The long-awaited "Third Antimonopoly Package" has been adopted and comes into force in early January. Vertical internal reorganizations may allow for simplified clearance procedure. First disqualification of officer for violation of antimonopoly legislation with more to come.

The long-awaited "Third Antimonopoly Package" – a comprehensive set of amendments to the Competition Law and associated legislative acts – was finally approved and published on December 6th, 2011 and will come into force in 30 days.

The Third Antimonopoly Package includes amendments to the Competition Law and the Criminal Code, as well as alterations to other industry-specific codes and laws of the Russian Federation.

The most prominent of these amendments are outlined below.

1) Agreements between competitors which lead to or may lead to (i) fixing or maintaining prices, discounts, bonuses, (ii) division of market by territory, volume of sales, assortment of goods/services or range of sellers/purchasers/customers, (iii) reduction or termination of the production of goods, or (iv) refusal to enter into contracts with certain sellers or buyers, are prohibited and will now be defined as "cartels".

2) Cartel agreements (i.e. between competitors) may entail criminal liability, while concerted actions and anti-competitive agreements will only entail administrative liability.

3) Agreements between members of one "group of persons" will not be regarded as anti-competitive irrespective of their content if the parties to the agreement are related by means of control (one party controls the other or both/all parties are controlled by the same legal entity or individual).

4) Vertical agreements, i.e. between a seller and a purchaser of a product, may now provide for a maximum resale price. Minimum and recommended resale prices are still prohibited.

5) If a foreign company supplied goods to the Russian market in an amount exceeding 1 billion roubles (currently approx. €24,750,000 / US$35,900,000) during the calendar year, the acquisition of direct or indirect control over such foreign company or an acquisition of its assets located in Russia may require approval of the Russian antimonopoly authorities.
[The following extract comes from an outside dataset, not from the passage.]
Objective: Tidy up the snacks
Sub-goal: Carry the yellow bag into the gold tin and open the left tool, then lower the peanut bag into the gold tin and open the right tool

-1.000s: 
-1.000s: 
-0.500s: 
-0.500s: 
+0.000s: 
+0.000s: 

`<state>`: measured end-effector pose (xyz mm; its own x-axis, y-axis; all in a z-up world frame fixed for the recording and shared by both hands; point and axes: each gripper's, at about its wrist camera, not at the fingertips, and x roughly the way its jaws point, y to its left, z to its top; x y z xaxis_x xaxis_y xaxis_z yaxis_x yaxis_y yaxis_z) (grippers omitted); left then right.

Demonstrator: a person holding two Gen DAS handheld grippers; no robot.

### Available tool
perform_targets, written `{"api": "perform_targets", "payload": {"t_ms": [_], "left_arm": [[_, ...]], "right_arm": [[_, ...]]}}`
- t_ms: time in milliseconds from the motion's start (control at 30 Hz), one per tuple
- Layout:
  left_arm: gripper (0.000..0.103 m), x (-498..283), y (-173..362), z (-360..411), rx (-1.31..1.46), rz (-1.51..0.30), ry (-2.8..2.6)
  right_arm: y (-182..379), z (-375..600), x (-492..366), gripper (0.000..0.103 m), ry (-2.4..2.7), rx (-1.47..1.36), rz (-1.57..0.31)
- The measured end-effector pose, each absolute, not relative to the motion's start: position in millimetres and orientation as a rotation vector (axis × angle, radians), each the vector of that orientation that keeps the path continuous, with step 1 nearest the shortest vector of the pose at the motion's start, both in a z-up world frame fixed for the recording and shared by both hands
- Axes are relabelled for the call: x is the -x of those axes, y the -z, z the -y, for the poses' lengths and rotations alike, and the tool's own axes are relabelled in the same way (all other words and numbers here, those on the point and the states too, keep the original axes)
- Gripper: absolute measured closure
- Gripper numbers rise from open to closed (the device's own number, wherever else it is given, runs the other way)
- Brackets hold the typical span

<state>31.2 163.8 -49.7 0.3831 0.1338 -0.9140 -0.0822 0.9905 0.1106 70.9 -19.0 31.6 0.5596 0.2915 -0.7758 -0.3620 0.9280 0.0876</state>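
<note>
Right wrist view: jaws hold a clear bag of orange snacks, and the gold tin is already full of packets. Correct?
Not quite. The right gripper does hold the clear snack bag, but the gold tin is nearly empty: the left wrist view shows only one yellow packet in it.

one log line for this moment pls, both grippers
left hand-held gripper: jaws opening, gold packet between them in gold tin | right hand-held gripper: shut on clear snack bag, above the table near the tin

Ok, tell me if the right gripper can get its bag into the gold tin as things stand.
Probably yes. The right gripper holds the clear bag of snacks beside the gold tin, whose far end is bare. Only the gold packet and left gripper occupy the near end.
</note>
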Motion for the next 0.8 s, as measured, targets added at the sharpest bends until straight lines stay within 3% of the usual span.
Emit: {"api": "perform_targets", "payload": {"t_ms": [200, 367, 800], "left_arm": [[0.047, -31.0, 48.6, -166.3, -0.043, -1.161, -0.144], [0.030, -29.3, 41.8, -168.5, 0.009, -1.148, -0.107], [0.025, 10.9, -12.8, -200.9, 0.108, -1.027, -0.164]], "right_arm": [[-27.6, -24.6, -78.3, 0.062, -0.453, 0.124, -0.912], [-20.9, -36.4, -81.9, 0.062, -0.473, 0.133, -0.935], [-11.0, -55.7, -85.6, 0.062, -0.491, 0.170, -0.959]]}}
As a reminder, before this amendment formally the acquisition of shares in a foreign company which supplied goods to the Russian market in any amount, required approval of the Russian antimonopoly authorities if the respective asset/revenue value thresholds were exceeded.

6) The FAS will be entitled to send official warnings to entities which have publicly declared their intent to act in a certain manner if such behavior may lead to a violation of antimonopoly legislation.

7) The FAS will maintain a register of entities and individuals which have been held liable for administrative violations.

The revised Competition Law and associated legislative acts also contain a broad range of further amendments which specify existing definitions used throughout the respective legislative acts and detail the technical procedures used by the antimonopoly authorities and legal entities/individuals – all aimed at streamlining the application of Russian antimonopoly legislation, ensuring competition on the market and protecting market players' rights.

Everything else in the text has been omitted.